About 15 minutes after I dropped my kids off at the bus stop, another mum called me to let me know that the bus driver had pulled up, gotten off the bus and let all the children on except our kids.  She said that he stood there looking very serious and pointing at the bus, and unfortunately she couldn’t hear because she was still sitting in her car with her slippers on.  Eventually he allowed them all on, but, she wondered did I know what that was about?

I had no idea. 


So you can imagine, I stewed on it all day.  When I stew I toss and turn if it’s the middle of the night.  Or I clean if it is daytime.  By the time the kids got home the house was spotless, and I was beside myself.

“How was your day?” I asked.
“Fine,” they said collectively.
“Anything unusual happen?” 
“Nah,” they said whilst stuffing their gobs with cupcakes.  Oh yeah, I bake when I’m stressed too.
“Anything happen on the bus?” I asked with the subtlety of a sledghammer.
“Nahmmmff,” they answered.

I waited, trying to be patient.

OK, I didn’t wait.
“Well something must have happened because the bus driver got off and had a talk with you!” I wasn’t half as hysterical as that sounds.  I was not.  And you know what they said?
“How did you know?”
“Because I know stuff, that’s how!”
  It wasn’t my finest moment of parental logic, but there you go.
My eldest is sharp; straight away he jumped to “Don’t worry, it’s all over now,”
“What’s all over now?”
“The fight.”
He was so calm when he said that.  I wonder where he gets that from.
“What fight?” really it’s like pulling teeth isn’t it?
“Ethan yelled in my ear, so I hit him, and then he exploded and we had a bit of a punch up.” At this point I poured myself a glass of wine.  “Then the bus driver yelled at us and made me go and sit up the front near him.”
“So what did he say to you this morning?”
I asked before pouring another glass.
“He said that it was inappropriate to do that on the bus…”
“That’s right because the vehicle is what….kids?  Kids?”
“A deadly weapon”
they droned before Carey continued.  Never miss an opportunity for learning I say.
“ANd then the driver said if we fought again he’d be calling my parents, and his parents” he jerked his thumb at his brother “and get them together for a meeting.”
“Oh, right.  Wait, what?” 
Maybe the thrid glass was too much?
“He didn’t realise we’re brothers.”
“Oh.  Did you tell him?”
“And what did he say?”
“He said ‘Oh well, don’t let it happen again’ and he was cool.” 
He was cool?
“Yep,” my eldest said eyeing off another cupcake.  And you know what the best thing about this was?  It was the next thing he said:
“You don’t need to worry about it Mum, we were friends again by dinner.”
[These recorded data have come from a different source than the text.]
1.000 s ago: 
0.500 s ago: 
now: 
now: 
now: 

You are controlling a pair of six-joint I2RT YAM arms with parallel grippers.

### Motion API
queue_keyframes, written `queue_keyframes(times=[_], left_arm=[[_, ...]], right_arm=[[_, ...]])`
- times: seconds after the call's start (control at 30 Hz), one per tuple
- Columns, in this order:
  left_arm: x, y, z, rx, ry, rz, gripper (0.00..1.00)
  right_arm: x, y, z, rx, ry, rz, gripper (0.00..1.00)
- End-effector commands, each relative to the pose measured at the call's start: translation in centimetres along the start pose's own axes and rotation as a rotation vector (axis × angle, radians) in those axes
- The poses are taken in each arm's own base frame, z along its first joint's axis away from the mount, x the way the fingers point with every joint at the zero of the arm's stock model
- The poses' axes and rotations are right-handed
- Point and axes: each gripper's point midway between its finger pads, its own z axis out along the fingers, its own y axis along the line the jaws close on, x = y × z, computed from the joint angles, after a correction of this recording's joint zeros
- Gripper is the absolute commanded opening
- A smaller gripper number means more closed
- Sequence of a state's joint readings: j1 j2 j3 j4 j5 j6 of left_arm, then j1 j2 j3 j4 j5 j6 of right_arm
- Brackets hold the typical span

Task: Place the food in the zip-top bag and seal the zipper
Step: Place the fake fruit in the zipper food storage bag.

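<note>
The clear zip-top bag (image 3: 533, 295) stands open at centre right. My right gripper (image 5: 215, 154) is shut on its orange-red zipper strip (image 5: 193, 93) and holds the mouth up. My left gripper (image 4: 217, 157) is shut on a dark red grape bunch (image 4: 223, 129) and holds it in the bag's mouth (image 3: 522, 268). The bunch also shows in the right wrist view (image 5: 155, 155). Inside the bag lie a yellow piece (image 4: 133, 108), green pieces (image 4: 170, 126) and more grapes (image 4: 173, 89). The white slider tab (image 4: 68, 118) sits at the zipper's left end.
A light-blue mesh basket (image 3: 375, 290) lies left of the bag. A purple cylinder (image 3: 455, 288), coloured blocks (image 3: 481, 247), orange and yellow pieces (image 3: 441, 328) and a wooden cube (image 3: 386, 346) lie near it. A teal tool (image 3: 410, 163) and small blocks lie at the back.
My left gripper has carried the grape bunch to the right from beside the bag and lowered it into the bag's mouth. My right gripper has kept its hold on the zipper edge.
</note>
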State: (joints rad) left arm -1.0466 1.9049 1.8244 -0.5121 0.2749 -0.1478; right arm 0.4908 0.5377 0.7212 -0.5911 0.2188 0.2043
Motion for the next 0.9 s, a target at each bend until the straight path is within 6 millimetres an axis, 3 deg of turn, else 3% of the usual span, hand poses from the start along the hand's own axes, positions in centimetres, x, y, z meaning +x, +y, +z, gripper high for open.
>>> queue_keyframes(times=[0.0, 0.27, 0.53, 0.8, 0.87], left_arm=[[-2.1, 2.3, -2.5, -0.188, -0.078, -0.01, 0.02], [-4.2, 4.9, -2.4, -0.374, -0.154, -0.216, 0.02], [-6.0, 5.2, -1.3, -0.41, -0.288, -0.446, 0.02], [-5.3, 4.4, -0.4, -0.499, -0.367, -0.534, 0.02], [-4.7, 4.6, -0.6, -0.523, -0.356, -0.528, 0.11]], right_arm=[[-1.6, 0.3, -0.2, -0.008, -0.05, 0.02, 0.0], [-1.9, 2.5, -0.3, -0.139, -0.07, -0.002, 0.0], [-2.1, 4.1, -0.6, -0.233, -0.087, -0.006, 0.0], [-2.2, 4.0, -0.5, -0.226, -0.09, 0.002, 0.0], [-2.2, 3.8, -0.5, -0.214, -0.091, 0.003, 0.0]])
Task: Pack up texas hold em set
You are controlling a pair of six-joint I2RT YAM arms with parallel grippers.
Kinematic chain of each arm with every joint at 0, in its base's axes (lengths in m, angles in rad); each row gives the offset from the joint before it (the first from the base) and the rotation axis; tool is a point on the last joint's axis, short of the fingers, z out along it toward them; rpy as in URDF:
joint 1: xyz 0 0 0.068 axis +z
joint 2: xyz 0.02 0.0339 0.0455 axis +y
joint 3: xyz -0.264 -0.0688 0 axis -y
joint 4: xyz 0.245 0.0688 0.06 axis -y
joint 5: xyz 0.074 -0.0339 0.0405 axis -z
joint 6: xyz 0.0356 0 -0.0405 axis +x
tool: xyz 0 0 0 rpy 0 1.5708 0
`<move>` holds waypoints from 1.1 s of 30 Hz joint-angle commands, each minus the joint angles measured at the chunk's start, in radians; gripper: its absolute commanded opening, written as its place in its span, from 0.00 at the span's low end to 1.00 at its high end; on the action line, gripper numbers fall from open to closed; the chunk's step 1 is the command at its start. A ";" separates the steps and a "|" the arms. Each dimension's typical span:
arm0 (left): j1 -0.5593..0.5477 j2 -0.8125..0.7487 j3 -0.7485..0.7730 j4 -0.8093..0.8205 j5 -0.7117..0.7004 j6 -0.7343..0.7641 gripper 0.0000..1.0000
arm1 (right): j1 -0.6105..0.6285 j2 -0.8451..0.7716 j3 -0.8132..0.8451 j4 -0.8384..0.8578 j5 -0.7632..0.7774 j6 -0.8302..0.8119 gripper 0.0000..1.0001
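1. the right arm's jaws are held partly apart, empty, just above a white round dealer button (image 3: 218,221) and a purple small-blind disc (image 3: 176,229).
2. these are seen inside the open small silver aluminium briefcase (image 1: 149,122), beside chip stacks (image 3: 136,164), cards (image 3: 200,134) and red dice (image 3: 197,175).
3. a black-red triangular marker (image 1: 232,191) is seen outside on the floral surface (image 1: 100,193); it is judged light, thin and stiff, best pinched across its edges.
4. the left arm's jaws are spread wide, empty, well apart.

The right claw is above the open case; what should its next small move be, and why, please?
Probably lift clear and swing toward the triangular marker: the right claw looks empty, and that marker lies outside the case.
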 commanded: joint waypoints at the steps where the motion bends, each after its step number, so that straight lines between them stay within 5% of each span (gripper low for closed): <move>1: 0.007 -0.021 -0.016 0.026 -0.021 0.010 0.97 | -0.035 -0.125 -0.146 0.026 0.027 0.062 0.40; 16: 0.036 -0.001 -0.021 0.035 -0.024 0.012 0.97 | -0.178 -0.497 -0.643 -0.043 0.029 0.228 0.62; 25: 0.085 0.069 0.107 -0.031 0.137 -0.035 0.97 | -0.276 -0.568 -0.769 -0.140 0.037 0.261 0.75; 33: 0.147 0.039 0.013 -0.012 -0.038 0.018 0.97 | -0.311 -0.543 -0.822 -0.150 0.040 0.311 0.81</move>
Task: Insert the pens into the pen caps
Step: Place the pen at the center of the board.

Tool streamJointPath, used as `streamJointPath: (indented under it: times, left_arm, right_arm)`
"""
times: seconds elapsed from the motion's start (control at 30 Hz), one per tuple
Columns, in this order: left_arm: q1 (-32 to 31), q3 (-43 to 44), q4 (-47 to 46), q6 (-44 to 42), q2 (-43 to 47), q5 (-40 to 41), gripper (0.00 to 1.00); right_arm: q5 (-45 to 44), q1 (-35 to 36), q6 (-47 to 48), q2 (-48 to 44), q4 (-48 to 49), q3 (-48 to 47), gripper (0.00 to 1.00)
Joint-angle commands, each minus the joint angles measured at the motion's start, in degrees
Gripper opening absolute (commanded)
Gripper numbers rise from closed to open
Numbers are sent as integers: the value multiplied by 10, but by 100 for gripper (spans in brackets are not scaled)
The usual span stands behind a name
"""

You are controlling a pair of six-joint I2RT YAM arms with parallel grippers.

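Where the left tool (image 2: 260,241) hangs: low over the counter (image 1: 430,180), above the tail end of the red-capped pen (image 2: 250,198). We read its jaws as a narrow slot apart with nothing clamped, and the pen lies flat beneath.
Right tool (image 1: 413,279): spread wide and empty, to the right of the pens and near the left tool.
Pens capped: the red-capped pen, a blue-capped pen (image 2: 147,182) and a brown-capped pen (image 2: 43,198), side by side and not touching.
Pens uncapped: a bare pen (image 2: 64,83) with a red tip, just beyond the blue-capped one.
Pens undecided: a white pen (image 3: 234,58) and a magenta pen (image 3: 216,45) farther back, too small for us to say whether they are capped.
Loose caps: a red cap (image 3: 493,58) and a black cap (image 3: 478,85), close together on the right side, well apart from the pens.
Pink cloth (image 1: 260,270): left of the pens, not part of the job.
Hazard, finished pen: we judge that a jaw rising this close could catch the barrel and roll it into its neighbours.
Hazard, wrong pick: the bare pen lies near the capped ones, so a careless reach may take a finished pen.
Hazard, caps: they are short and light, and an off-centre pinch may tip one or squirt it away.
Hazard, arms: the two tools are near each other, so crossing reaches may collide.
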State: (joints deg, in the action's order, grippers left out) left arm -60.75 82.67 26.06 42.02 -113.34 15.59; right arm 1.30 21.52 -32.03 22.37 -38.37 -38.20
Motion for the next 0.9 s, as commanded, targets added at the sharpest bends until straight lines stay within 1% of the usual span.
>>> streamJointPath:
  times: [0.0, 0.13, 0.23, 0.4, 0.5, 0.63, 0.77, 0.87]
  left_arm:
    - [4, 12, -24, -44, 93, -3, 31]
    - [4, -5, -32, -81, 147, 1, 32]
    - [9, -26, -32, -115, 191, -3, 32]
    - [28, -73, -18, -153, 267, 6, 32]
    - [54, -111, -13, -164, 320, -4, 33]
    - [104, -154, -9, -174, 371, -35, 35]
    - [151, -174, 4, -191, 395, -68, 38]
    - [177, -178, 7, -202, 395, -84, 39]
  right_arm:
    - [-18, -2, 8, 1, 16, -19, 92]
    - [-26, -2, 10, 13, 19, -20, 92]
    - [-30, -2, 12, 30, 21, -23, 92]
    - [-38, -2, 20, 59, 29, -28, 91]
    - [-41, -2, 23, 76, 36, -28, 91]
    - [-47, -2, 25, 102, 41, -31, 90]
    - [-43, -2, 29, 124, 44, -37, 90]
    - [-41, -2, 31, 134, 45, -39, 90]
Did you hear that?  He called his brother his friend.

I’m not crying.  There’s just a bit of dust in my eye.

4 thoughts on “Boys

  1. Haha, I remember getting in trouble by the bus driver once but it was really my sisters fault. Darn big sisters! It was actually pretty funny though – I was only in year 3, Nat was in year 6. There was a boy in her grade annoying her so she told me to kick him in the you-know-whats. I was a good little sister and did as I was told. Ah, such fond memories I have of my childhood 😉

    And that line about being friends again…awwww totally sweet 🙂

  2. I’ve been known to attack dirty dishes when I’m upset; it’s a constructive, meditative activity that allows me to reflect on and organize my arguments and snippy remarks.